» **Action item**
Leaving the images aside, transcribe all the data below exactly.

» **Stored data**
....................

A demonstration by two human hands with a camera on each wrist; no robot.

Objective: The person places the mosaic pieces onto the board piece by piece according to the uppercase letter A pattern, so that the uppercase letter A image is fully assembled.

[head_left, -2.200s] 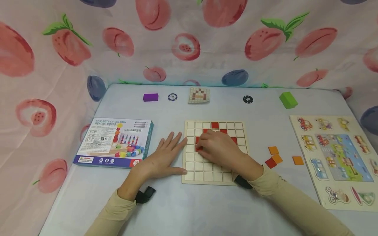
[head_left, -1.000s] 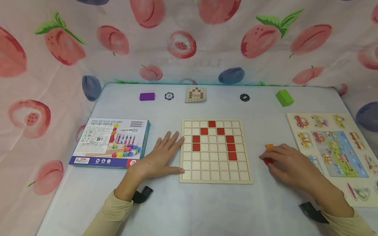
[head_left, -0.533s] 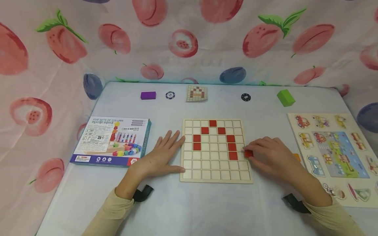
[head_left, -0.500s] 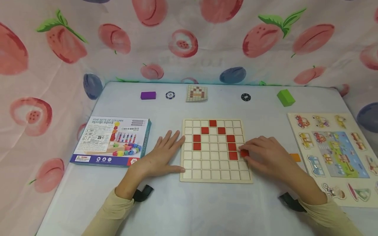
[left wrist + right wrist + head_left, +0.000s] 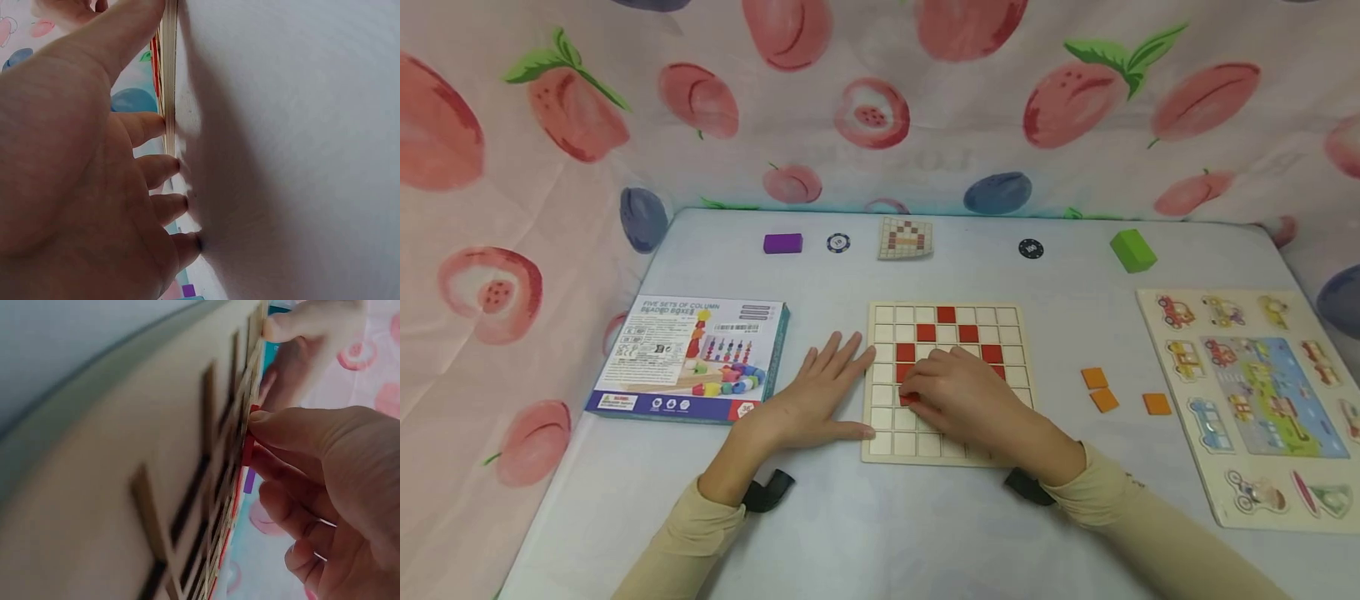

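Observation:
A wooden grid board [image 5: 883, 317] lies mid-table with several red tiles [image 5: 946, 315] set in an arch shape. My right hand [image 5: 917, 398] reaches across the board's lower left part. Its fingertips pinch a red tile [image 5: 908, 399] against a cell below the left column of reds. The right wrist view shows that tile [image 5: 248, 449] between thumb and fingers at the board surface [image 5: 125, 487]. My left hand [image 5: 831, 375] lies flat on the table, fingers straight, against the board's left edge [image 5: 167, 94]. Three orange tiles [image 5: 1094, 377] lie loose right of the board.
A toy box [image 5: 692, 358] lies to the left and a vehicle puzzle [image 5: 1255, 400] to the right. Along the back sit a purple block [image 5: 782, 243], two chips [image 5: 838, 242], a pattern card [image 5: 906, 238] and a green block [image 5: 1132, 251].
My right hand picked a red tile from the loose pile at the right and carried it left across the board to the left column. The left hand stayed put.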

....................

» **Task answer**
A demonstration by two human hands with a camera on each wrist; no robot.

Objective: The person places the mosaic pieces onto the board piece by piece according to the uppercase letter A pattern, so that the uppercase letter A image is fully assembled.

[head_left, -2.200s] 
[head_left, -1.000s] 
[head_left, -0.533s] 
[head_left, -0.500s] 
[left wrist + right wrist + head_left, +0.000s] 

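Observation:
A wooden grid board [image 5: 883, 317] lies mid-table with several red tiles [image 5: 946, 315] set in an arch shape. My right hand [image 5: 917, 398] reaches across the board's lower left part. Its fingertips pinch a red tile [image 5: 908, 399] against a cell below the left column of reds. The right wrist view shows that tile [image 5: 248, 449] between thumb and fingers at the board surface [image 5: 125, 487]. My left hand [image 5: 831, 375] lies flat on the table, fingers straight, against the board's left edge [image 5: 167, 94]. Three orange tiles [image 5: 1094, 377] lie loose right of the board.
A toy box [image 5: 692, 358] lies to the left and a vehicle puzzle [image 5: 1255, 400] to the right. Along the back sit a purple block [image 5: 782, 243], two chips [image 5: 838, 242], a pattern card [image 5: 906, 238] and a green block [image 5: 1132, 251].
My right hand picked a red tile from the loose pile at the right and carried it left across the board to the left column. The left hand stayed put.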

The output is finished, and nothing else is needed.